▶ [EXERCISE AIM]: Copy out the data in full and exactly, passing over the pictures.

▶ [DATA SHOWN]:
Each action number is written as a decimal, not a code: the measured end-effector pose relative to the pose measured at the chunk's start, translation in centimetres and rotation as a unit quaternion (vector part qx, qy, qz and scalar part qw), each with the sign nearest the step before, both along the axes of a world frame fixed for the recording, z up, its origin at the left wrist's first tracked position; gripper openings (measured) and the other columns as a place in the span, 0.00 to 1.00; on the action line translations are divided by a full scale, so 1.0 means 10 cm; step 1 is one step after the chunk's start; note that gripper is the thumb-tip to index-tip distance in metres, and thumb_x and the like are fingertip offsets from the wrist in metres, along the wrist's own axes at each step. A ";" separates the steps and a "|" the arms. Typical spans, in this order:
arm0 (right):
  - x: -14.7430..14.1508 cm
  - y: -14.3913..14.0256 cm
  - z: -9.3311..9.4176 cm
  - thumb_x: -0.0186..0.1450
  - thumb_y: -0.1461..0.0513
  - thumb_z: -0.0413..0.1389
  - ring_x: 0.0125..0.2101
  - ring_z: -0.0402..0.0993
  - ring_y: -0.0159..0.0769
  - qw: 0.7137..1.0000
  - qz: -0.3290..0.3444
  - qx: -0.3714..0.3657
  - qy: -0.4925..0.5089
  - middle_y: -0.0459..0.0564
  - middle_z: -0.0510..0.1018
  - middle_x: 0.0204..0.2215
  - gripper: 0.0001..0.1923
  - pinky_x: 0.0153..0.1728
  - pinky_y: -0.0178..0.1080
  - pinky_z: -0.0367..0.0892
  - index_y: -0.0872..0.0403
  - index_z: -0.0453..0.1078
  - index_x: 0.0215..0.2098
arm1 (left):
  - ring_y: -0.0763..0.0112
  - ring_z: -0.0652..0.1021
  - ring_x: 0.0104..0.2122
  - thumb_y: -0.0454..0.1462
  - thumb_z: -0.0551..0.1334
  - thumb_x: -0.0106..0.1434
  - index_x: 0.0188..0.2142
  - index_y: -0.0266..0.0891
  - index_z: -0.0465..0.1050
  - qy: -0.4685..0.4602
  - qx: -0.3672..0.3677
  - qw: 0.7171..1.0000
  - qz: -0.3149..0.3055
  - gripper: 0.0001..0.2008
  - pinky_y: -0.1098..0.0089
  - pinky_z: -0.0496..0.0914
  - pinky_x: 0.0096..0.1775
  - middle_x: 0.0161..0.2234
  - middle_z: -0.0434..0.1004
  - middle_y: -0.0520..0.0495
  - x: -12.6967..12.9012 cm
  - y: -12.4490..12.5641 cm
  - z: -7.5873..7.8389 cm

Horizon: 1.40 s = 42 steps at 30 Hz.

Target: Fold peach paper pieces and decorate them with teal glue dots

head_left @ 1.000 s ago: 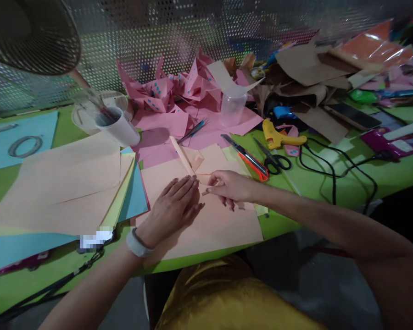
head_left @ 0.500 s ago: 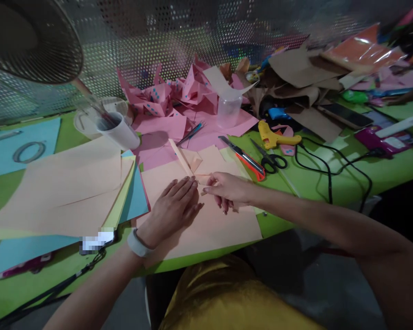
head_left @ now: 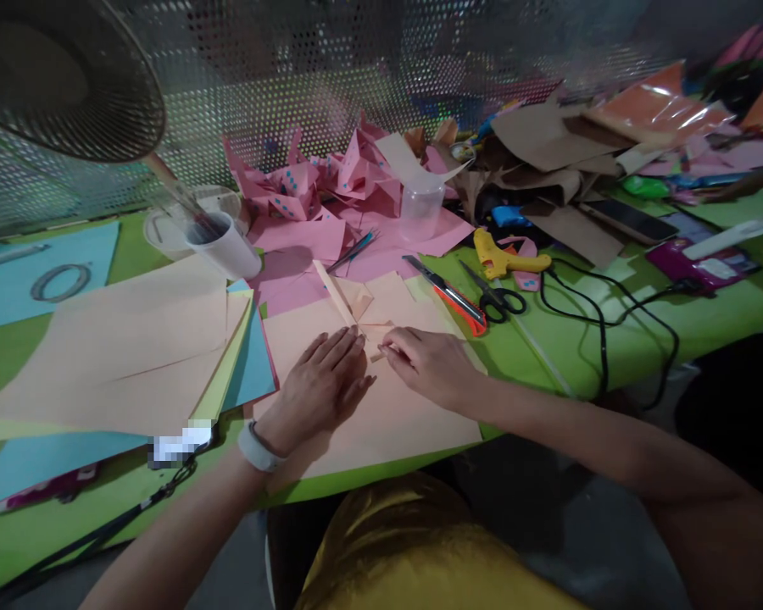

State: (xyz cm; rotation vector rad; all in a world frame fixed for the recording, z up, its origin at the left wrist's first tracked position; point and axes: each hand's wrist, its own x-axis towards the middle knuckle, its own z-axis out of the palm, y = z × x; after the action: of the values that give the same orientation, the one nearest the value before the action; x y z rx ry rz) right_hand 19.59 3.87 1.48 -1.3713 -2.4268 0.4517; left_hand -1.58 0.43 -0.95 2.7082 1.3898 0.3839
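Observation:
Peach-coloured paper (head_left: 331,428) lies on the green table in front of me, with a folded peach paper piece (head_left: 356,296) on top; a narrow folded strip (head_left: 334,292) angles up from it. My left hand (head_left: 321,381) rests flat over the near end of this piece, fingers stretched out and pressing on it. Close beside it on the right, my right hand (head_left: 429,364) has its thumb and fingers pinched at the paper's right edge. A small tan bit shows just under those fingertips; the exact grip is partly hidden.
To the left are stacked coloured sheets (head_left: 114,347) and a white cup (head_left: 229,246). Pink folded papers (head_left: 305,182) lie behind. On the right are an orange utility knife (head_left: 461,309), black scissors (head_left: 499,301), and a yellow glue gun (head_left: 505,258) with its cord.
My right hand has turned and its lower fingers, which hung loose before, have curled in beside the pinch. My left hand stays in place on the paper. The view has shifted slightly.

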 end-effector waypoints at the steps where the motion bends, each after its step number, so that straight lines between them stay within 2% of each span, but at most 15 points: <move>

▶ [RESULT OF THIS TASK]:
Each action number is written as a decimal, not a code: the measured end-effector pose relative to the pose measured at the chunk's start, translation in centimetres and rotation as a unit quaternion (vector part qx, qy, qz and scalar part qw), each with the sign nearest the step before, both along the axes of a world frame fixed for the recording, z up, its origin at the left wrist's first tracked position; gripper openings (measured) and the other columns as a place in the span, 0.00 to 1.00; on the action line translations are divided by a full scale, so 1.0 means 10 cm; step 1 is one step after the chunk's start; note that gripper is the thumb-tip to index-tip distance in metres, and thumb_x and the like are fingertip offsets from the wrist in metres, along the wrist's own axes at each step. A ";" separates the steps and a "|" the arms. Typical spans, in this order:
arm0 (right):
  - x: -14.7430..14.1508 cm
  - y: -14.3913..14.0256 cm
  - z: -9.3311..9.4176 cm
  - thumb_x: -0.0186..0.1450
  - thumb_y: -0.1461..0.0513
  - thumb_z: -0.0413..0.1389
  - ring_x: 0.0125..0.2101
  - ring_z: -0.0402..0.0993
  - ring_y: -0.0159..0.0769
  - qw: 0.7137..1.0000
  - qz: -0.3290..0.3444
  - qx: -0.3714..0.3657
  - qy: -0.4925..0.5089
  - middle_y: -0.0459..0.0564
  - middle_z: -0.0510..0.1018
  - middle_x: 0.0204..0.2215
  - gripper: 0.0001..0.1923
  - pinky_x: 0.0153..0.1728
  - pinky_y: -0.0178..0.1080
  - pinky_z: -0.0367..0.0892
  - index_y: -0.0872..0.0403
  - index_z: -0.0453..0.1078
  - index_x: 0.0215..0.2098
arm1 (left):
  - ring_y: -0.0763..0.0112
  - ring_z: -0.0652..0.1021
  - ring_x: 0.0104..0.2122
  - thumb_y: -0.0454..0.1462
  - thumb_z: -0.0551..0.1334
  - thumb_x: -0.0106..0.1434
  - index_x: 0.0188..0.2142
  - index_y: -0.0266..0.0891
  - index_z: -0.0465..0.1050
  - qy: -0.4685..0.4602
  - qx: -0.3672..0.3677
  - qw: 0.7171..1.0000
  - qz: -0.3149..0.3055
  - gripper: 0.0001..0.2008
  - pinky_y: -0.1098..0.0089
  - pinky_z: -0.0496..0.0914
  - pinky_x: 0.0096..0.1775
  - middle_x: 0.0161..0.2234
  - middle_z: -0.0434..0.1004
  - middle_y: -0.0520..0.0495
  - x: -12.6967..12.9012 cm
  - y: -12.4490..12.5641 cm
  - z: -7.5873..7.8389 cm

Horizon: 1.40 s = 42 steps at 30 Hz.

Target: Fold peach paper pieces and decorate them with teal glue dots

head_left @ 1.000 s ago: 
head_left @ 0.500 s ago: 
head_left @ now: 

State: (xyz cm; rotation vector rad; all in a world frame fixed for the recording, z up, its origin at the left wrist's first tracked position; point and axes: each hand's wrist, its own x-axis towards the middle knuckle, its own z-axis out of the palm, y = z × x; after the action: of the values that give the same orientation, the one nearest the value before the action; x y z rx ry rz) right_hand 19.59 3.87 1.48 -1.3713 -2.4268 0.4517; left_hand -1.58 0.43 -0.95 2.7082 1.3898 0.3839
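Observation:
Peach-coloured paper (head_left: 331,428) lies on the green table in front of me, with a folded peach paper piece (head_left: 356,296) on top; a narrow folded strip (head_left: 334,292) angles up from it. My left hand (head_left: 321,381) rests flat over the near end of this piece, fingers stretched out and pressing on it. Close beside it on the right, my right hand (head_left: 429,364) has its thumb and fingers pinched at the paper's right edge. A small tan bit shows just under those fingertips; the exact grip is partly hidden.
To the left are stacked coloured sheets (head_left: 114,347) and a white cup (head_left: 229,246). Pink folded papers (head_left: 305,182) lie behind. On the right are an orange utility knife (head_left: 461,309), black scissors (head_left: 499,301), and a yellow glue gun (head_left: 505,258) with its cord.
My right hand has turned and its lower fingers, which hung loose before, have curled in beside the pinch. My left hand stays in place on the paper. The view has shifted slightly.
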
 end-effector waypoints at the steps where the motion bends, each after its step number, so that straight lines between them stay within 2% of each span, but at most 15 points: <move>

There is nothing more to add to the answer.